Cases when filing a private complaint is possible

When the court hearing a case at first instance decides certain procedural issues by making a ruling, it can be appealed. But for this, two basic conditions must be met:

  • Filing a private complaint is provided for by law. For example, if the case is suspended, or if the claim is left without consideration.
  • The appealed ruling interferes with the progress of the case.

A person who has expressed a desire to appeal the determination must meet the deadline allotted for this, namely fifteen days . But the Code of Civil Procedure of the Russian Federation may also establish other deadlines, which should be explicitly stated in the article.
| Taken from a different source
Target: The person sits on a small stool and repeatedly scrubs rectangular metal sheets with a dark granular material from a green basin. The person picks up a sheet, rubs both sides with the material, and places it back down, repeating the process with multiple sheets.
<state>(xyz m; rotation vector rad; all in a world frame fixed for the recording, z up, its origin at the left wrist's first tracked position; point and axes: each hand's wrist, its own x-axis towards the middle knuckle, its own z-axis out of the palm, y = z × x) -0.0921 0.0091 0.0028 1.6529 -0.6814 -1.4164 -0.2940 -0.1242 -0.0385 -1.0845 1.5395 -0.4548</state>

Then the deadline from the article for appealing the court decision applies.

And that will be?

You should not hope that you will be able to fire a judge just by knowing where to complain to the court and using this information. Of course, this is theoretically possible, but in practice it happens extremely rarely and only indicates the presence of influential enemies of the judge who took advantage of the prevailing circumstances.

In the classic version, after 30 days, the citizen receives from the authority an official response to the complaint, most often containing information that judicial conduct is beyond the competence of the responding authority. Another common option is to “shift” all the blame onto the assistant referee and indicate that the person responsible was punished.